• [Prompt]: The required answer is the data below, restated word for word with images omitted.

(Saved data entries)
* * * * *

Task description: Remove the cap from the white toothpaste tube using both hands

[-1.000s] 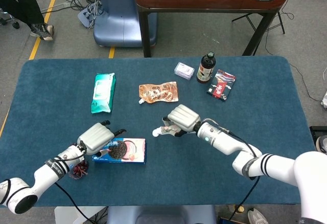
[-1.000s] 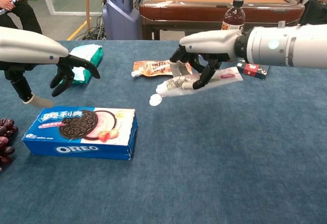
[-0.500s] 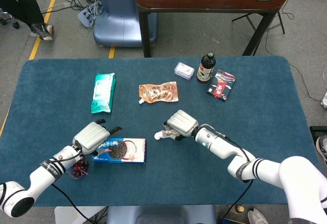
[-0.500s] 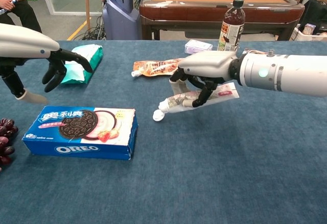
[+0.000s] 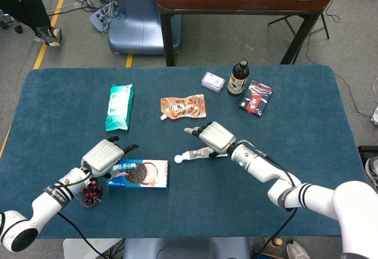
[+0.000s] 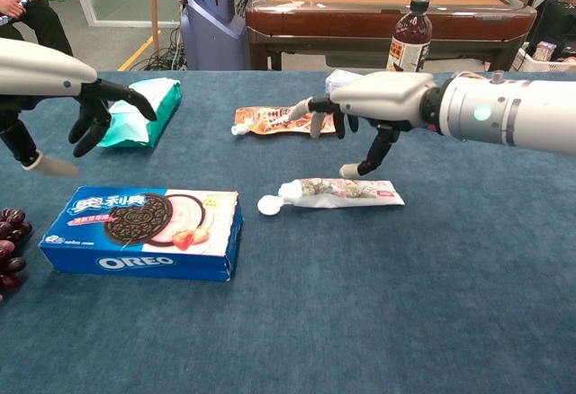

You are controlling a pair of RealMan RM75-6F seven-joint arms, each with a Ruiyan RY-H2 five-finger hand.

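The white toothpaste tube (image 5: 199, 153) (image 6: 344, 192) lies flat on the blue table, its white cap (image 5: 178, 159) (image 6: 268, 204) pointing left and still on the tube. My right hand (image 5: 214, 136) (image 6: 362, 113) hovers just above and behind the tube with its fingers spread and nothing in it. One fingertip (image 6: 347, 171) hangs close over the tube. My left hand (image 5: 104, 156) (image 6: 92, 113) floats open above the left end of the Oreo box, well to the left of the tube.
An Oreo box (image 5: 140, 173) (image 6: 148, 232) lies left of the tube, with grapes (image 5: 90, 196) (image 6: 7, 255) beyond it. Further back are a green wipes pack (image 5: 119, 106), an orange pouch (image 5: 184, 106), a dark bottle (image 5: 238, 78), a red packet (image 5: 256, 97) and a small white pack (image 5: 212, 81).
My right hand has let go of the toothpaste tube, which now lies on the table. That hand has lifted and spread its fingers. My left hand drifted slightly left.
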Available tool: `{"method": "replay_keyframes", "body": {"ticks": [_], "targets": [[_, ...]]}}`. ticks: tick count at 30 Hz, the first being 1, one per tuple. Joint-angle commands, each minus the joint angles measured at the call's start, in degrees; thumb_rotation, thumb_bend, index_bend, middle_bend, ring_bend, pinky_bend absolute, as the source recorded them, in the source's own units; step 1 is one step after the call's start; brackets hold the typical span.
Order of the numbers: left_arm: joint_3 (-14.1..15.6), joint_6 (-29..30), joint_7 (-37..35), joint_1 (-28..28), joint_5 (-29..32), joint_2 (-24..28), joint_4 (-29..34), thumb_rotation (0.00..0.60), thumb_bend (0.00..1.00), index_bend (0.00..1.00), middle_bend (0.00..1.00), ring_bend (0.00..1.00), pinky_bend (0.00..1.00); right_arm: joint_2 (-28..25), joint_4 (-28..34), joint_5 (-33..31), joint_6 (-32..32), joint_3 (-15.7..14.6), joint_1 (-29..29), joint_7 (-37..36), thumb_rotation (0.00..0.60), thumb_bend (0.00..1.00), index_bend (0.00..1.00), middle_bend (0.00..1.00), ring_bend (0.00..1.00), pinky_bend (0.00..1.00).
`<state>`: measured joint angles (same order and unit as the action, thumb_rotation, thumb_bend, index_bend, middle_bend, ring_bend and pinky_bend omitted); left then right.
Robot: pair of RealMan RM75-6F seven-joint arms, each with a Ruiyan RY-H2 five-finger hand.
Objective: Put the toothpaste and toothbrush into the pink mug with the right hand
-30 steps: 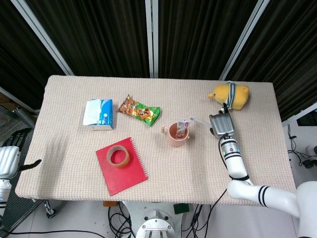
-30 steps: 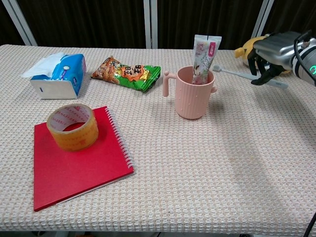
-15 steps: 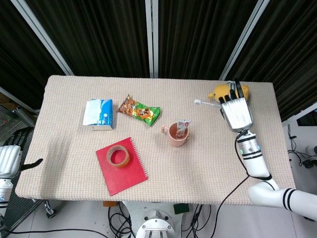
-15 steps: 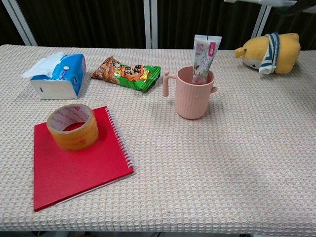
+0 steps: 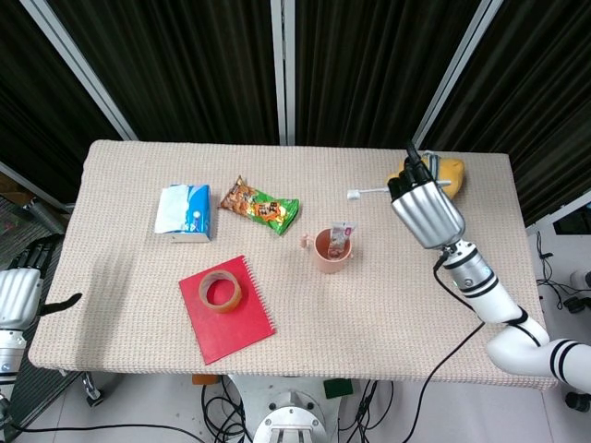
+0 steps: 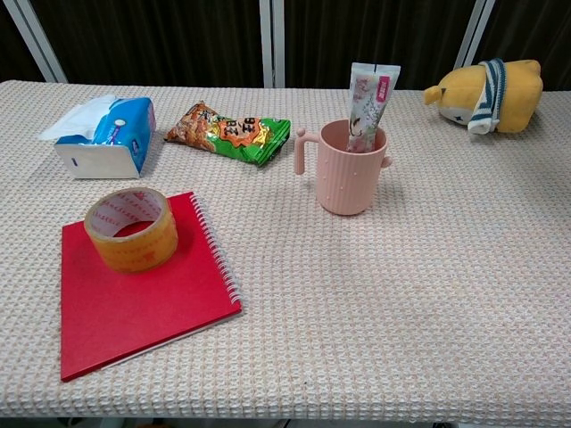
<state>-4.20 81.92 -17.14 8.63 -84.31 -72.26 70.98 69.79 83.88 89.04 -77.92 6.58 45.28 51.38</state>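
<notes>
My right hand [image 5: 425, 210] is raised above the table's [image 5: 120, 305] far right part and grips one toothbrush [image 5: 367, 192], whose head points left, beyond the pink mug [image 6: 344, 167], where the one toothpaste [image 6: 367, 104] already stands upright. Near the far right corner lies one yellow plush toy [image 6: 489, 93], close behind my hand; one snack bag [image 6: 228, 131], one tissue pack [image 6: 103, 136] and one tape roll [image 6: 132, 228] on one red notebook [image 6: 134, 299] lie left of the mug. My left hand [image 5: 17, 297] hangs off the left edge and I cannot tell if it is open or closed
</notes>
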Motion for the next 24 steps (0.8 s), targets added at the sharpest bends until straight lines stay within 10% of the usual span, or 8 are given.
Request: {"method": "replay_keyframes", "body": {"ticks": [1, 24], "targets": [[-0.04, 0.05, -0.42, -0.1, 0.16, -0.12, -0.33, 0.6, 0.08, 0.11, 0.11, 0.1, 0.22, -1.95, -0.56, 4.24, 2.42, -0.98, 1.76, 2.46, 0.6, 0.75, 0.66, 0.63, 0.31, 0.0], [-0.29, 1.09, -2.87, 0.05, -0.36, -2.04, -2.54, 0.6, 0.08, 0.11, 0.11, 0.1, 0.22, -7.91, 2.5, 19.18, 17.27, -2.74, 7.82, 9.21, 0.6, 0.69, 0.67, 0.62, 0.31, 0.0]]}}
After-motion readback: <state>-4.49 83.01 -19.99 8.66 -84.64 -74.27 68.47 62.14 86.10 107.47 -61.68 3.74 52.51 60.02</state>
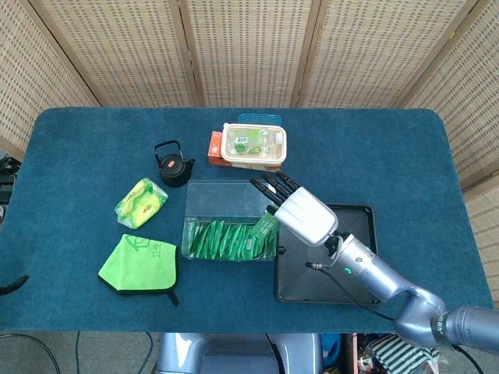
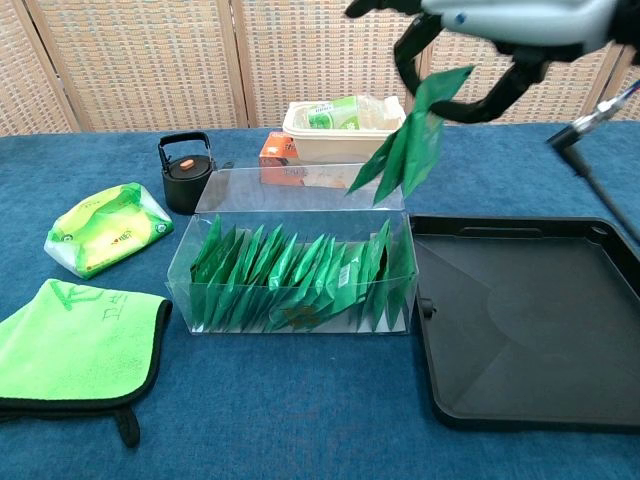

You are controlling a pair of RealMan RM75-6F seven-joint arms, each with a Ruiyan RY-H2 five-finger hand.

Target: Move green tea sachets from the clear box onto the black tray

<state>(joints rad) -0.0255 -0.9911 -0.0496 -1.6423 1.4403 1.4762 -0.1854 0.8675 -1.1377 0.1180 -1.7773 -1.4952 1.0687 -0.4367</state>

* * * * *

• [Response]:
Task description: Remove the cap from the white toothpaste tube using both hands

[-1.000s] 
[-1.000s] 
[-0.500s] 
[-0.500s] 
[+0.000s] 
[+0.000s] 

You are controlling a pair of RealMan RM75-6F seven-joint arms, each with a Ruiyan RY-H2 five-finger hand.

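The white toothpaste tube (image 5: 199, 153) (image 6: 344, 192) lies flat on the blue table, its white cap (image 5: 178, 159) (image 6: 268, 204) pointing left and still on the tube. My right hand (image 5: 214, 136) (image 6: 362, 113) hovers just above and behind the tube with its fingers spread and nothing in it. One fingertip (image 6: 347, 171) hangs close over the tube. My left hand (image 5: 104, 156) (image 6: 92, 113) floats open above the left end of the Oreo box, well to the left of the tube.
An Oreo box (image 5: 140, 173) (image 6: 148, 232) lies left of the tube, with grapes (image 5: 90, 196) (image 6: 7, 255) beyond it. Further back are a green wipes pack (image 5: 119, 106), an orange pouch (image 5: 184, 106), a dark bottle (image 5: 238, 78), a red packet (image 5: 256, 97) and a small white pack (image 5: 212, 81).
My right hand has let go of the toothpaste tube, which now lies on the table. That hand has lifted and spread its fingers. My left hand drifted slightly left.
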Available tool: `{"method": "replay_keyframes", "body": {"ticks": [_], "targets": [[_, ...]]}}`. ticks: tick count at 30 Hz, the first being 1, one per tuple. Joint-angle commands, each minus the joint angles measured at the call's start, in degrees; thumb_rotation, thumb_bend, index_bend, middle_bend, ring_bend, pinky_bend absolute, as the source recorded them, in the source's own units; step 1 is one step after the call's start; brackets hold the typical span.
Order of the numbers: left_arm: joint_3 (-14.1..15.6), joint_6 (-29..30), joint_7 (-37..35), joint_1 (-28..28), joint_5 (-29..32), joint_2 (-24..28), joint_4 (-29..34), thumb_rotation (0.00..0.60), thumb_bend (0.00..1.00), index_bend (0.00..1.00), middle_bend (0.00..1.00), ring_bend (0.00..1.00), pinky_bend (0.00..1.00); right_arm: joint_2 (-28..25), joint_4 (-28..34), joint_5 (-33..31), joint_6 (-32..32), joint_3 (-15.7..14.6), joint_1 (-29..29), joint_7 (-37..36), thumb_rotation (0.00..0.60), thumb_bend (0.00..1.00), index_bend (0.00..1.00), middle_bend (0.00..1.00), ring_bend (0.00..1.00), pinky_bend (0.00..1.00).
`<state>`: measured joint angles (same order and unit as the action, thumb_rotation, thumb_bend, index_bend, middle_bend, ring_bend and pinky_bend omitted); left then right.
Robot: pair of RealMan RM75-6F seven-joint arms, each with a Ruiyan RY-H2 five-finger hand.
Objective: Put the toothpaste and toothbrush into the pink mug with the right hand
-30 steps: 
-30 steps: 
-15 steps: 
-15 steps: 
+0 steps: 
+0 steps: 
<state>-4.20 81.92 -17.14 8.63 -84.31 -72.26 70.98 69.79 83.88 89.04 -77.92 6.58 45.28 51.38</state>
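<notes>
My right hand [image 5: 425, 210] is raised above the table's [image 5: 120, 305] far right part and grips one toothbrush [image 5: 367, 192], whose head points left, beyond the pink mug [image 6: 344, 167], where the one toothpaste [image 6: 367, 104] already stands upright. Near the far right corner lies one yellow plush toy [image 6: 489, 93], close behind my hand; one snack bag [image 6: 228, 131], one tissue pack [image 6: 103, 136] and one tape roll [image 6: 132, 228] on one red notebook [image 6: 134, 299] lie left of the mug. My left hand [image 5: 17, 297] hangs off the left edge and I cannot tell if it is open or closed
</notes>
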Motion for the next 24 steps (0.8 s), targets added at the sharpest bends until straight lines stay within 10% of the usual span, or 8 are given.
Request: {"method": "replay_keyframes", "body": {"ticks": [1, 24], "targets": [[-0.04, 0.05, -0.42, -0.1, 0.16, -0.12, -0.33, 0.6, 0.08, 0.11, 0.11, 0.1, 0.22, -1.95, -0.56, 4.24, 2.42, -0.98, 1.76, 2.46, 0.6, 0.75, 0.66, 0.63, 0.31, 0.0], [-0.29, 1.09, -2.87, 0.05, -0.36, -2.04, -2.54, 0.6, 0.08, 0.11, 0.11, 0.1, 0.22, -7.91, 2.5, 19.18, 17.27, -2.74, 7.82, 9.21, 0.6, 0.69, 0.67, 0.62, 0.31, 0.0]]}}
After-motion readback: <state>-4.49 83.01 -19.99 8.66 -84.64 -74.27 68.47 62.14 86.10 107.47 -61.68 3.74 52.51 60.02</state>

You are controlling a pair of RealMan RM75-6F seven-joint arms, each with a Ruiyan RY-H2 five-finger hand.

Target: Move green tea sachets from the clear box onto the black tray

<state>(joints rad) -0.0255 -0.9911 -0.0496 -1.6423 1.4403 1.4762 -0.1854 0.8675 -1.1377 0.1180 -1.7773 -1.4952 1.0687 -0.4367</state>

The answer to this exercise is complete.